In either cases, I think you can do some prefetching to make sure the next buffer of the stream is ready to serve to the client, you don't have to pre-read too much. And if you want to be fancy, you can put in an adaptive prefetch algorithm. First time only prefetch 4K bytes, the the client comes back to ask more, prefetch 8K byte then 16K, ... until a cap (e.g. 10M) That probably can work well for both use cases.
As far as I remember we were briefly discussing exactly this with @ivanyu at some point(meaning adaptive fetching). I would say as soon as we will have this one https://github.com/aiven/tiered-storage-for-apache-kafka/pull/245 merged it should be easy to implement at least prefetching of some fixed amount of data but I think we will also consider both.
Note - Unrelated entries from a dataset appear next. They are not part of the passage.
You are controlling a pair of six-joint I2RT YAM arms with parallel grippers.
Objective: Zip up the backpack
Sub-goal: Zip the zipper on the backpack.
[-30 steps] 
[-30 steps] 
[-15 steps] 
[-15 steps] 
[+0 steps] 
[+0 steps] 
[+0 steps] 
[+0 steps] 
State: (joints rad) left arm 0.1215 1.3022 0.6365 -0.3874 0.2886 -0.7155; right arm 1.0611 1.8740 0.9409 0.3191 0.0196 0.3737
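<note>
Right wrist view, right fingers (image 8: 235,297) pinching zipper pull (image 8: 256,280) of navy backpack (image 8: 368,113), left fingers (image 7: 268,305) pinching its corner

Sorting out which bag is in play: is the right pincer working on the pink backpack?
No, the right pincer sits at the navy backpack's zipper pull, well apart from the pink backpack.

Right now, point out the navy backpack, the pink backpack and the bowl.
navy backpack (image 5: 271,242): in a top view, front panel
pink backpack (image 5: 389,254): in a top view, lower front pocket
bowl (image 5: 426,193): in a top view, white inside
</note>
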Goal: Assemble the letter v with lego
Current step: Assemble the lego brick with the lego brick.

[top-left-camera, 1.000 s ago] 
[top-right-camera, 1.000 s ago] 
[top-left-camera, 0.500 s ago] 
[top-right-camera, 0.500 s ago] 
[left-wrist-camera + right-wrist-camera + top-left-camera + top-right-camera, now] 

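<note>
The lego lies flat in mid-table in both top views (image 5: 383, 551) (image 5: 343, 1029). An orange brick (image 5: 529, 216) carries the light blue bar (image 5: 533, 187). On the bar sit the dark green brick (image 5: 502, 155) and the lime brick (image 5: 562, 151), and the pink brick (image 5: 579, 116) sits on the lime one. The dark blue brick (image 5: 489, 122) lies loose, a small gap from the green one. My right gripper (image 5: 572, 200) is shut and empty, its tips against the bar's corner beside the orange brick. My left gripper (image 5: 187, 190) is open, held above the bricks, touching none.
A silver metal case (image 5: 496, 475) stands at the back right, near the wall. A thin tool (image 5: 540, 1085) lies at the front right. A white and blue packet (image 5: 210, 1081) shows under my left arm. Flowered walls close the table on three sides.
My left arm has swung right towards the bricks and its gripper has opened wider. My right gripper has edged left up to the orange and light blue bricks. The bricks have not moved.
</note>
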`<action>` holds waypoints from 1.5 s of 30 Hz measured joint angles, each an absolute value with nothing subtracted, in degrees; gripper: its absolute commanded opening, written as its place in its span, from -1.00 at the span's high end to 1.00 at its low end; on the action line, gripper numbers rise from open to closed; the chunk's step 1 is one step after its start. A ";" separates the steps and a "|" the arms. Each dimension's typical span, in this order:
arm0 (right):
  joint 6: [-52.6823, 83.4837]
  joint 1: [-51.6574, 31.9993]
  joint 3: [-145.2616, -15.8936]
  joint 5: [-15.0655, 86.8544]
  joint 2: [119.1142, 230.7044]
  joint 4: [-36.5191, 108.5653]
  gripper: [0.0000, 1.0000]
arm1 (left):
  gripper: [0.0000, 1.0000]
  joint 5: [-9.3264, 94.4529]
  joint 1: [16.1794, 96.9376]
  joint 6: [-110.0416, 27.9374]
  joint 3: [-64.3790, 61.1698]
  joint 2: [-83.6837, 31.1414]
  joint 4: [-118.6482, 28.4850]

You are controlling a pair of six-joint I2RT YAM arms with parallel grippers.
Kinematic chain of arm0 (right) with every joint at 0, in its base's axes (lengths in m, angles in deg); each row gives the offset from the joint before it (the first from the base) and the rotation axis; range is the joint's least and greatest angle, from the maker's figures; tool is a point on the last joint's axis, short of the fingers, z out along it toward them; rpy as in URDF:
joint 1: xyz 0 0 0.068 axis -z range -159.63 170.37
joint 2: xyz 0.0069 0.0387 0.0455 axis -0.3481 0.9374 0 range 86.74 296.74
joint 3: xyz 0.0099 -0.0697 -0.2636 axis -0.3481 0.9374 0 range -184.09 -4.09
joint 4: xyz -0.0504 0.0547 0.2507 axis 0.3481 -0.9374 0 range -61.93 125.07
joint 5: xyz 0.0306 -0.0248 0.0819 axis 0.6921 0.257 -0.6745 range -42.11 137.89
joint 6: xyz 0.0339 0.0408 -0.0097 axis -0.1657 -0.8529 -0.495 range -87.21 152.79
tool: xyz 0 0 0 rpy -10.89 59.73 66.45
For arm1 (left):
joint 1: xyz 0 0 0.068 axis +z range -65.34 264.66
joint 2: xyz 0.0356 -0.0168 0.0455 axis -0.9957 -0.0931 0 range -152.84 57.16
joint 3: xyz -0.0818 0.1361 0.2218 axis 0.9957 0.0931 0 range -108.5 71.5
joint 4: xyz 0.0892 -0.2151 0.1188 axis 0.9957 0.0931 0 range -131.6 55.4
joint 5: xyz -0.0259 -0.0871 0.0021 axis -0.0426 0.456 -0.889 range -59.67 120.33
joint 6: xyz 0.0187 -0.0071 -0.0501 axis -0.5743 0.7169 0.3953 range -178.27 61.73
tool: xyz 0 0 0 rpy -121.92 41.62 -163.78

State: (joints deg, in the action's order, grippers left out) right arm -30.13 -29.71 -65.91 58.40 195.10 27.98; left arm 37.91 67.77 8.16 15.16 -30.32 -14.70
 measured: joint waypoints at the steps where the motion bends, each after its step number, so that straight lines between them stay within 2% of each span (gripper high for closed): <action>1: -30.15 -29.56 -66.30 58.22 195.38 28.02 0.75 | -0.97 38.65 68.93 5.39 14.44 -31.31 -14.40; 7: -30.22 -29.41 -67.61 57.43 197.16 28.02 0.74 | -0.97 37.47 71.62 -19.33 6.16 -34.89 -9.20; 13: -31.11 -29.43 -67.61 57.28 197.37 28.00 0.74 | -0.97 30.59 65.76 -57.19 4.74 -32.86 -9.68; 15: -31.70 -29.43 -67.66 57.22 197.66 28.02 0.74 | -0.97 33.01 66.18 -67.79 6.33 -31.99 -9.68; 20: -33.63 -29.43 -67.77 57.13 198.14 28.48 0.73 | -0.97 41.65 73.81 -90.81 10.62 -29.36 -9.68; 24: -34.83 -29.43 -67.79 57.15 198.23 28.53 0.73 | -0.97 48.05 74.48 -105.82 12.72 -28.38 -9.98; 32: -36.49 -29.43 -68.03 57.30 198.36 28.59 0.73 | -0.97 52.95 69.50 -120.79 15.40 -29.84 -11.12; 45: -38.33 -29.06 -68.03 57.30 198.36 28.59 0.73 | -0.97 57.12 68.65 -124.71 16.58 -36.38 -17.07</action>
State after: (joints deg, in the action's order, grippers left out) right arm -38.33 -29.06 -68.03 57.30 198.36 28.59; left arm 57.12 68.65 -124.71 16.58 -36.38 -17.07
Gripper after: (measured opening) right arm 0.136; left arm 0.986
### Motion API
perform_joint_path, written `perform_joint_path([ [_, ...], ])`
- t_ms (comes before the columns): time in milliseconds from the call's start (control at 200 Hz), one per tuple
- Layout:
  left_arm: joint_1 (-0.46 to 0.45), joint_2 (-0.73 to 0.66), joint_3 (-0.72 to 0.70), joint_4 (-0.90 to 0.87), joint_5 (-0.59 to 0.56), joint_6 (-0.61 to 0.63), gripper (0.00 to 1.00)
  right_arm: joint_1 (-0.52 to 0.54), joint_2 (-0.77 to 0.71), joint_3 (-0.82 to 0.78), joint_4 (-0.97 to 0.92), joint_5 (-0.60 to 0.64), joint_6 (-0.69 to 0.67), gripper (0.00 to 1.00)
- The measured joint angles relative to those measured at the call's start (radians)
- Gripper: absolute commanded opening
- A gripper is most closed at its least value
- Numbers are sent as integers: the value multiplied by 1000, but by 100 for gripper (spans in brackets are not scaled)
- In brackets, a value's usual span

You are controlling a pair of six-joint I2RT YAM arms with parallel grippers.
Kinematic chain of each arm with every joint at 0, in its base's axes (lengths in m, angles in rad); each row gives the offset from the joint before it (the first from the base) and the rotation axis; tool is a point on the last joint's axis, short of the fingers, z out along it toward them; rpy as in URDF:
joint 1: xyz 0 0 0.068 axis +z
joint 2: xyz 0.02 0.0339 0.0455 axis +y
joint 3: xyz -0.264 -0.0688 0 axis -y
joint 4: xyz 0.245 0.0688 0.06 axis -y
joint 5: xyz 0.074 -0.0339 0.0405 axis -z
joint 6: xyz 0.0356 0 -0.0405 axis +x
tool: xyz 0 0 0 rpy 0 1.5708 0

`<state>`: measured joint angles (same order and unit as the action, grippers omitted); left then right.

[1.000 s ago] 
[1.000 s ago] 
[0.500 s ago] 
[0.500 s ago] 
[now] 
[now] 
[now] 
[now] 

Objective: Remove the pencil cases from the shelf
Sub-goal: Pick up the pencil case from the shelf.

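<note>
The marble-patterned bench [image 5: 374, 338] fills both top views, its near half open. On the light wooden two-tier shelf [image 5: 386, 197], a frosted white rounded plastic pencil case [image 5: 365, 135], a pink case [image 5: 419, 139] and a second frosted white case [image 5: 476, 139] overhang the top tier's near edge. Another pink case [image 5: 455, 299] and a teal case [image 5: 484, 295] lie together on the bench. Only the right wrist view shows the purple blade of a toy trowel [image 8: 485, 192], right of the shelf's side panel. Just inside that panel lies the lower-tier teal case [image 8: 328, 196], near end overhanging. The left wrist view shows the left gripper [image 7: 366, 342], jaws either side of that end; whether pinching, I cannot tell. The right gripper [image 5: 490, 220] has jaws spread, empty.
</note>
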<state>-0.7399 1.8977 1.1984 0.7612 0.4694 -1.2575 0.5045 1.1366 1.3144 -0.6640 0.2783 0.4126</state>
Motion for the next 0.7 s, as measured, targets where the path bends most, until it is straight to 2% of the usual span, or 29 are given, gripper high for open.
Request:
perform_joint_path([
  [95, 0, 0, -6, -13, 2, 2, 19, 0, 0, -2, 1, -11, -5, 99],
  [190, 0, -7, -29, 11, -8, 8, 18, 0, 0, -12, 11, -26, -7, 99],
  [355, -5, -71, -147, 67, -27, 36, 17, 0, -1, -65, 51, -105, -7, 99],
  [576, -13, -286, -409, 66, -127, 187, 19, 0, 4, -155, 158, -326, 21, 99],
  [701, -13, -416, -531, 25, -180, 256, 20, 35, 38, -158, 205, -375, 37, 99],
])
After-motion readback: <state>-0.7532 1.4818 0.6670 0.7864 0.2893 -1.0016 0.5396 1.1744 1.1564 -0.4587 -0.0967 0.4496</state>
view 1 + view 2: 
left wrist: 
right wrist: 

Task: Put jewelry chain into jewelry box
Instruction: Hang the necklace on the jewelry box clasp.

Thanks for bringing this up again and for additional info about use cases. :+1:
@AnatolyPopov @ivanyu It seems https://github.com/aiven/tiered-storage-for-apache-kafka/pull/245 is already merged, are you guys going to come back to add some prefetching or caching support to speed up the S3 download?
Yeah, we're working on it
Thanks, that's a very useful feature.
@ivanyu Looping back to check the progress on this issue.
@HenryCaiHaiying, #403 and #411 should help to improve fetching performance. Have a look!
Thanks for the contribution, left a small comment in one of the PR
@jeqo with this PR: https://github.com/Aiven-Open/tiered-storage-for-apache-kafka/pull/429, do we still need #403 ?
@HenryCaiHaiying The former supersedes the latter.
Currently the S3 download speed is low (about 20Mbit/s), the reason is we are fetching chunks in sequential order, can we do that in parallel (like how S3 multi-part upload is done in parallel)?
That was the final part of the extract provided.